We all end up with too many credit cards at some point.
You go to the department store or a specialty retailer and you’re making a big purchase, and if you sign up for their branded credit card at check out, the clerk lets you know, “you can save an additional 20% off your purchases today.” So, you sign up. Or you decide you want to start collecting airline miles or travel points and, so, you sign up for a new card. And sooner or later you find one day you have more credit cards than you know what to do with.
Maybe you want to cancel one or two … or five … but you remember hearing that maybe cancelling your credit card isn’t the best strategy, since it might impact your credit score. Besides, it’s good to have access to a lot of credit – right? Right?
Well, maybe. Then again, maybe not. So, here’s all you need to know to about credit card cancellation and how to cancel a credit card properly without hurting your credit score (too much).
This Article Will Cover
- First Question: Should I Cancel My Credit Card?
- Does Closing a Card Hurt Your Credit Score?
- What If I Just Want to Switch to a Better Credit Card?
- What if I Still Want to Cancel a Credit Card?
First Question: Should I Cancel my Credit Card?

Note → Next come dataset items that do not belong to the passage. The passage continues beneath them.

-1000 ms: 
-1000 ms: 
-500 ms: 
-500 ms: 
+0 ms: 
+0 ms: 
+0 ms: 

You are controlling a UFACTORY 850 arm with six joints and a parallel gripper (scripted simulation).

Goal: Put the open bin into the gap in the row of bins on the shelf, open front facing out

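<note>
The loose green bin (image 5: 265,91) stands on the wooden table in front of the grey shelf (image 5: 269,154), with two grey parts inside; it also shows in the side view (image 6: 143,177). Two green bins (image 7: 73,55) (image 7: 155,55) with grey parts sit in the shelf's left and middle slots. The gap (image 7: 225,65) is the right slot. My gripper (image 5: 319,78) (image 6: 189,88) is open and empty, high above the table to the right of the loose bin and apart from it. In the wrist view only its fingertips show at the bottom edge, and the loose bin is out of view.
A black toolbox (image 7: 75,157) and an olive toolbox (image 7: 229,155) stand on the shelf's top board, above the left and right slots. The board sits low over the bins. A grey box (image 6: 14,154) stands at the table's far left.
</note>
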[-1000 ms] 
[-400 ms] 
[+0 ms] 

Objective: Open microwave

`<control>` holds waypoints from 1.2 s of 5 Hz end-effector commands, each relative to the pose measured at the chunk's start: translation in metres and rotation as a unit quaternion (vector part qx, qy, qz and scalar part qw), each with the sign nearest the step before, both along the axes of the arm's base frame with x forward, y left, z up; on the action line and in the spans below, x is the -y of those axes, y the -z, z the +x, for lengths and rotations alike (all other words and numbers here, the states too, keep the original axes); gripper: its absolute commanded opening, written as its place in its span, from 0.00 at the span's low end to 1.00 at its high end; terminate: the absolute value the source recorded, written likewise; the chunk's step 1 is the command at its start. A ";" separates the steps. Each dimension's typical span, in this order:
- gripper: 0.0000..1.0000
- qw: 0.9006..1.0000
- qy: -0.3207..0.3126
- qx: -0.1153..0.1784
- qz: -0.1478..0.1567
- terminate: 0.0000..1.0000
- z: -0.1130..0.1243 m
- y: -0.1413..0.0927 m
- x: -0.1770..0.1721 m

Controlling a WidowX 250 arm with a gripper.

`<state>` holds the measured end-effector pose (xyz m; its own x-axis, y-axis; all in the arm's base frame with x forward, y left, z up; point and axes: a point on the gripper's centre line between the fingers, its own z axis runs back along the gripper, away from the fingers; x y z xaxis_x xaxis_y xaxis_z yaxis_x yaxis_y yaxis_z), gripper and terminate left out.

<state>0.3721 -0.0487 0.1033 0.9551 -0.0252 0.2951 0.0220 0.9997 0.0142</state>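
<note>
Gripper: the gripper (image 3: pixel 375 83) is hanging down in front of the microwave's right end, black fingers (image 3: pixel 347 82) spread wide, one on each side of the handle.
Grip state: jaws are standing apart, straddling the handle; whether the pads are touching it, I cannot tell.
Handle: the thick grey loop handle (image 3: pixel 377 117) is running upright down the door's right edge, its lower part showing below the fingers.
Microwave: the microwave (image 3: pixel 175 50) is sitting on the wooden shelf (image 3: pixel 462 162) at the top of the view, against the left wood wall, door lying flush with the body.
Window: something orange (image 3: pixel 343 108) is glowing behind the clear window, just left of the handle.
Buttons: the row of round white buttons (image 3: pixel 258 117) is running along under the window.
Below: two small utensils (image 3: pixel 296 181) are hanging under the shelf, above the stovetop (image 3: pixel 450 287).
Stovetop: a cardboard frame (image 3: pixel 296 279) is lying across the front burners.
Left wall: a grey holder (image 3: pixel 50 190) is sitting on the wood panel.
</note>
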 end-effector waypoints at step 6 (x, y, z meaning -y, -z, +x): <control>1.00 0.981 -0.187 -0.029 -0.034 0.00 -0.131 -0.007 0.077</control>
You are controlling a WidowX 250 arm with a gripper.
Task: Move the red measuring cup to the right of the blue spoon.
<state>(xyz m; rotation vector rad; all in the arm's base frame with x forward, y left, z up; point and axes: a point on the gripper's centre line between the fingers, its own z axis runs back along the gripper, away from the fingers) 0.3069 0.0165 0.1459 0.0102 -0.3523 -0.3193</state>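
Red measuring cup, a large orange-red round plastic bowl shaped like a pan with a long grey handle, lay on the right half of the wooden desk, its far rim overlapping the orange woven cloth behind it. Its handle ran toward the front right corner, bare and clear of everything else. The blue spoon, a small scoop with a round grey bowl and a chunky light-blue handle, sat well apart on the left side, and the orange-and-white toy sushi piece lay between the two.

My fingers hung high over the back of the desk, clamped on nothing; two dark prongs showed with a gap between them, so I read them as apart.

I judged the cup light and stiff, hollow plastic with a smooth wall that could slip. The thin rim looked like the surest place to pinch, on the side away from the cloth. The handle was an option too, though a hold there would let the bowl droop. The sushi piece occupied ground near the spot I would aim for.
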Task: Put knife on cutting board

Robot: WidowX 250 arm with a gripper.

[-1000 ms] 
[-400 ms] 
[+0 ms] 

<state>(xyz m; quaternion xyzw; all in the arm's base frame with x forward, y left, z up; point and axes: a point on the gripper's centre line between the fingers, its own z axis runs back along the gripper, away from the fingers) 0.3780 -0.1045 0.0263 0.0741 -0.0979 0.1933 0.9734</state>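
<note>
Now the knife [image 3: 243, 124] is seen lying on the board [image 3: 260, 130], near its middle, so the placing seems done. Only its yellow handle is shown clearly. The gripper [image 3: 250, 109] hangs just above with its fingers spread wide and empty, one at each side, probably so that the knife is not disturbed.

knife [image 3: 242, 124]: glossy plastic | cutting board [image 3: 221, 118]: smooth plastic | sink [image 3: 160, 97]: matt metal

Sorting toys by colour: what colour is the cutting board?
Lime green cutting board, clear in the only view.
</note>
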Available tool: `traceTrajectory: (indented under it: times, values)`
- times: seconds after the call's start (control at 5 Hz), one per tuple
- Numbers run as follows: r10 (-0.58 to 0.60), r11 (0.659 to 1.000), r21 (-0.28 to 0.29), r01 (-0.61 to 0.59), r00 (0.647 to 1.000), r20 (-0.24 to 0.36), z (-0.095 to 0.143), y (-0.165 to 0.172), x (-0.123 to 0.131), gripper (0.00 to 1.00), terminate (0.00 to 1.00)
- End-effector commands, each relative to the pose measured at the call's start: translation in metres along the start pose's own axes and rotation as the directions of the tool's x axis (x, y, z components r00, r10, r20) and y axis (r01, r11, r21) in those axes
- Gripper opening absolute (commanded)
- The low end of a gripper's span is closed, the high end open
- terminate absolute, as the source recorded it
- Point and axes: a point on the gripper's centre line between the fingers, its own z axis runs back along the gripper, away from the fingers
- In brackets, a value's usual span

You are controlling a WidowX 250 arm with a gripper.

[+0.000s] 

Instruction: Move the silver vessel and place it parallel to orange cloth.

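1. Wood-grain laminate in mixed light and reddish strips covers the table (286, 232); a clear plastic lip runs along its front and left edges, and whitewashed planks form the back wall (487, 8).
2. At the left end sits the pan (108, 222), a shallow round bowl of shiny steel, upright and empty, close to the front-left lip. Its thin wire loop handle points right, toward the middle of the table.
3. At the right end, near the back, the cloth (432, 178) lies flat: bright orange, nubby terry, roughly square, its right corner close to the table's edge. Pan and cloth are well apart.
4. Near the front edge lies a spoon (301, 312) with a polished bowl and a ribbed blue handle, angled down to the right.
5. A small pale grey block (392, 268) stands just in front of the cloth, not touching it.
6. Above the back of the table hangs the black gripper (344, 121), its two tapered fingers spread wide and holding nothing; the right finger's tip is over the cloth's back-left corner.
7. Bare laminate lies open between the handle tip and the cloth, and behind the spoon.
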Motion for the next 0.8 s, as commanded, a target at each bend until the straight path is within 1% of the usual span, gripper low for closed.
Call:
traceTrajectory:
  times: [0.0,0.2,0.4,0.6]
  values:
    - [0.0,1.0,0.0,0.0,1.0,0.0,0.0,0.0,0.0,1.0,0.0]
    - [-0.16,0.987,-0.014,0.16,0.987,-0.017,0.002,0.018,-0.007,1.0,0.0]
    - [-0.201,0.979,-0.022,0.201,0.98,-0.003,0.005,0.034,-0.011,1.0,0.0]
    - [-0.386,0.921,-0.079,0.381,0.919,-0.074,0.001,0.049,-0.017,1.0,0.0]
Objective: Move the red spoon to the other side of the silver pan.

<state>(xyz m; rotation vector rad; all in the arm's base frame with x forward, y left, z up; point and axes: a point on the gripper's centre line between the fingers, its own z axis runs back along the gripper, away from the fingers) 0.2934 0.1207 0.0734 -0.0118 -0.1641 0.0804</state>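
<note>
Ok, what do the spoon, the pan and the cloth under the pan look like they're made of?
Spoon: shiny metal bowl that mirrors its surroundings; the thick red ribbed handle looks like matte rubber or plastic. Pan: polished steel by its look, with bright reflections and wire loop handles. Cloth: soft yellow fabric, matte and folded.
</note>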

That depends. Why do you want to close your credit card account?
Just because you’re not using a card doesn’t mean you should necessarily consider credit card cancellation as your only option. Credit scores depend, among other things, on the number of credit accounts you have, the age of those accounts, and the utilization rate of your credit (the size of your account balance relative to the total credit limit you have).
If you happen to close a credit card you’ve owned the longest and which has the highest credit line, you can be sure your credit score will suffer. That’s not a good trade because the lower credit score could impact the rate you pay on a home mortgage, and auto loan/lease, even the insurance companies that will work with you.
When it comes to the question of “how to close a credit card,” a generally better strategy is to not cancel the card and to, instead, stuff the card into a lockbox or maybe a bank safe-deposit box and leave it there, unused. The credit line stays open, your available credit doesn’t decrease, and you have no payments to worry about. And there’s no impact to your credit score.
The one caveat is if the card imposes an annual fee. You don’t want that unnecessary cost. So, call the card issuer and announce you’re going to close the card unless they can eliminate the fee. Some will work with you. Some won’t. If they won’t, you have to decide if the annual cost is worth having that credit line open.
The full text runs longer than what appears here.